Return to the Megadungeon: The Dragon Sublevel

A couple of years ago, this blog presented readers with the first ten levels of a miniature mega-dungeon.  The series ended abruptly when the hard drive on which it rested gave up the digital ghost.  Over the last few months a few loyal readers have asked for an explanation, and rather than provide one...aside from the previous sentence...I finally dug up the old hard drive and grabbed the necessary files to finish the thing off.

By way of a refresher, what we're doing here is stocking one of Dyson Logos' impressive full page maps. The only things left to detail are the final boss level, which contains a lich imprisoned by his own limited spell set.  The poor crazed thing is a fire-based mage whose escape has been barred by a powerful creature immune to fire attacks.  Before we get to that final level, though, there are a couple of nooks and crannies left to flesh out.  Sublevels like the green dragon lair in the upper left hand corner only reachable by pulling yourself upstream against the swift underground current.
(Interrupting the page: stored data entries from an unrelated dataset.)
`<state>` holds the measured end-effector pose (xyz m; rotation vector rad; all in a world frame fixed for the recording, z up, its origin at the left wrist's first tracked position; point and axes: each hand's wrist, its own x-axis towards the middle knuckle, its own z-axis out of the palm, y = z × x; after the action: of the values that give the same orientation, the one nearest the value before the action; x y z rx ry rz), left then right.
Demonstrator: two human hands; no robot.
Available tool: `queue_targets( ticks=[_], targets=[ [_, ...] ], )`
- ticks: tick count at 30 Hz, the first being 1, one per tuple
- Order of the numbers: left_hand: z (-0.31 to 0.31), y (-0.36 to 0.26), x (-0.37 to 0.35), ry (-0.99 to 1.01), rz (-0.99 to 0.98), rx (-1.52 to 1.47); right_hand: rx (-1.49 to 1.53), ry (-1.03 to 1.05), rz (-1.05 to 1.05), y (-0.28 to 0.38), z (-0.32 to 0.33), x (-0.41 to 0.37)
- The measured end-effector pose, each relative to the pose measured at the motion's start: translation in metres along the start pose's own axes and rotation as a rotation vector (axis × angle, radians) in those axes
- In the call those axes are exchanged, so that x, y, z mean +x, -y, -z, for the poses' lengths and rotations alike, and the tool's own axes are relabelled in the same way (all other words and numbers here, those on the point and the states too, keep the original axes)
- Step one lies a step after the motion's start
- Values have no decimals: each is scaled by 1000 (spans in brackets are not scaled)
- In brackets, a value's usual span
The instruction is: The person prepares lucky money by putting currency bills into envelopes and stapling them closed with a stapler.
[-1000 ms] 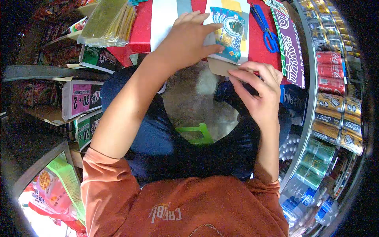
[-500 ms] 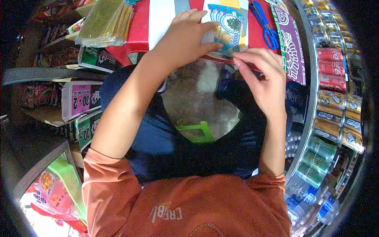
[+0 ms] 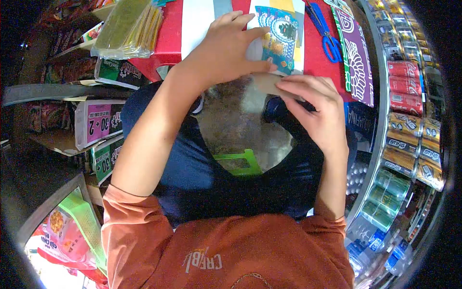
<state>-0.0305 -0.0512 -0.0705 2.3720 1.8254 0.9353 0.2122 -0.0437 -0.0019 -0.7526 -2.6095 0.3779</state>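
Note:
My left hand [image 3: 233,48] rests on the white paper [image 3: 195,24] with its fingers spread, thumb and fingertips along the left edge of a fanned stack of blue printed slips [image 3: 281,41] that shows "10000". At the table's front edge, my right hand [image 3: 315,98] has its fingers pinched on a beige strip [image 3: 264,84]. The strip stretches left from those fingers, just below the slips. Blue-handled scissors [image 3: 329,45] lie to the right of the slips on the red tabletop [image 3: 168,29].
Clear plastic-wrapped yellowish packets [image 3: 127,31] are piled at the table's left. A purple patterned box [image 3: 353,62] stands by its right edge. Shelves of boxed snacks [image 3: 98,123] line the left, and drink cans [image 3: 404,86] the right. Between my legs is a green plastic object [image 3: 238,161].
My right hand has moved slightly down and left, and more of the beige strip shows below the table edge. The slips sit slightly lower in view; my left hand stays nearly in place.

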Motion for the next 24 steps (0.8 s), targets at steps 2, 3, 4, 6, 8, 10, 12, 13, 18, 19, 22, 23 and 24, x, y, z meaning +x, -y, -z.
queue_targets(
  ticks=[2,3,4,6,8,10,12,13,18,19,22,23,24],
  targets=[
    [2,-1,-1,9,0,-1,-14,-12,7,1,-2,-2],
    [2,-2,-1,14,0,0,-18,-19,8,1,-3,-3],
    [2,-1,-1,16,0,2,-22,-25,10,1,-3,-4],
    [1,-1,0,19,-1,6,-22,-32,12,2,-4,-5],
    [-3,1,-1,-10,-19,-4,-25,-39,14,2,-4,-7],
    [-4,2,-1,-24,-28,-11,-30,-45,18,2,-5,-8],
    [-5,3,-1,-23,-28,-16,-38,-43,25,1,-6,-9],
    [-5,3,-1,-23,-31,-21,-42,-41,29,1,-6,-10],
    [-5,3,-1,-26,-32,-24,-38,-36,22,2,-6,-11],
    [-5,2,-1,-27,-28,-21,-38,-38,20,2,-6,-11],
    [-5,2,-2,-26,-23,-22,-34,-41,20,3,-5,-10],
    [-6,3,-1,-24,-25,-29,-37,-50,24,3,-5,-9],
    [-6,4,-1,-22,-26,-36,-39,-59,27,3,-5,-9]
  ],
)
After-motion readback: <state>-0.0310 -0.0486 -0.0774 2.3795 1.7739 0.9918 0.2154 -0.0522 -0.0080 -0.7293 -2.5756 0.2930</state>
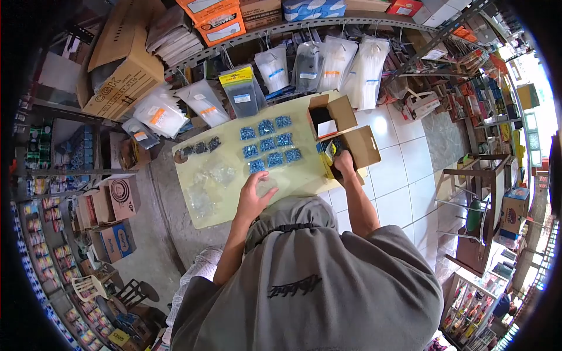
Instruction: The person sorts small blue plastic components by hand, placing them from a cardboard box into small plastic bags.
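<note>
My left hand (253,198) is over the front of the pale yellow table (228,217), its fingers curled in a C around what looks like a clear plastic bag (267,186). My right hand (344,163) reaches into an open cardboard box (363,146) at the table's right end. Its fingertips are bent down and partly hidden among dark contents. A small clear packet with yellow on it (331,150) lies by those fingers. Several clear packets of small blue pieces (267,144) are laid out in rows left of the box.
Another open box (341,114) with dark contents and a white card stands behind. Dark packets (201,146) and loose clear bags (206,186) lie on the table's left. Bagged cable ties (331,65) hang from the rack behind. White floor tiles (393,193) lie to the right.
</note>
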The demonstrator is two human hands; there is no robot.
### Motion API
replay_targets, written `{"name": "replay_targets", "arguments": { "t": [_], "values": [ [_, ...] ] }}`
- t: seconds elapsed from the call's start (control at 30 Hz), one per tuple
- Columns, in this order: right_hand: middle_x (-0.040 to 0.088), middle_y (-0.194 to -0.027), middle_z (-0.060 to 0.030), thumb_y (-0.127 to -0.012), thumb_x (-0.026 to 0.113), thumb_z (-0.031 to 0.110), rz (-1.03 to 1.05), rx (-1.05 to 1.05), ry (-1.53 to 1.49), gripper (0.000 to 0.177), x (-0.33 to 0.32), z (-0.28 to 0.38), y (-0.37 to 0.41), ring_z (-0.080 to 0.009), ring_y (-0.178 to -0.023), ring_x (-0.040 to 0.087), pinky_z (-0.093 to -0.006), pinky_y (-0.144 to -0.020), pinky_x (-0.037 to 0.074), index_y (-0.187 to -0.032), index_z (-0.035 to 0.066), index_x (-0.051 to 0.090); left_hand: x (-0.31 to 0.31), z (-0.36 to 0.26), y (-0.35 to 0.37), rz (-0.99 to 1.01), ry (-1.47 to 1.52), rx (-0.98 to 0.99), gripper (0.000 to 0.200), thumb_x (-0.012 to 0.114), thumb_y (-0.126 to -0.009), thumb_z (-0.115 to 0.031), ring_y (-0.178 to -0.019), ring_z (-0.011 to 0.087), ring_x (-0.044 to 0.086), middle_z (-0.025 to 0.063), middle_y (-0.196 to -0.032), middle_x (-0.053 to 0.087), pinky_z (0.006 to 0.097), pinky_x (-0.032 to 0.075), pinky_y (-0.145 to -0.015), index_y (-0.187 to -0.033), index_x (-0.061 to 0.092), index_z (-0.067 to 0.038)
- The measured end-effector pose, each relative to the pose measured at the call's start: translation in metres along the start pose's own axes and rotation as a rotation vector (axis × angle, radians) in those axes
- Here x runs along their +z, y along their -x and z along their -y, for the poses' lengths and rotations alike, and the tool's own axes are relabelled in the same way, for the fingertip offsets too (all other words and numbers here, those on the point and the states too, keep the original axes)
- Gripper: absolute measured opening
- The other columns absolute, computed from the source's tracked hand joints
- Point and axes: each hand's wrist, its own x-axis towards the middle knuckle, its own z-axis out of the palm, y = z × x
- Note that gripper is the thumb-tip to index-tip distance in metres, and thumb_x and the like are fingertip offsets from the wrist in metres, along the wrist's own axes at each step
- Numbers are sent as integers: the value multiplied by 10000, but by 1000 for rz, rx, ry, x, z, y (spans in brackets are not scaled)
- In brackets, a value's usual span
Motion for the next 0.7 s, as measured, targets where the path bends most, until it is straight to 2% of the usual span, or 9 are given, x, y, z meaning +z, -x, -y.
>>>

In retrospect, and having spent time reading through the amazing amount of material scattered throughout the OSR-verse, this dungeon might not be very playable.  It's way too cramped.  Moldvay, Holmes, and the great Gygax himself suggest having plenty of open space, and there aren't very many of those in this dungeon.

More good news on the recovered hard drive front!  I've found a few full-blown modules that I put together almost ten years ago.  These are for Third Edition D&D, and designed for use under the OGL, but they should be suitable for any edition or any OGL game.  Give me a few days to polish one up, and if there's interest, I can probably bang out a few more with little effort.

1 comment:

  1. Yay! It's back!

    Given that you take the "dungeon as mythic underworld" idea further than most anyway, perhaps your concerns about playability can be addressed by just substantially increasing the scale. Individual GMs might then want to add details to some areas, making some of the bigger rooms small dungeons in their own right.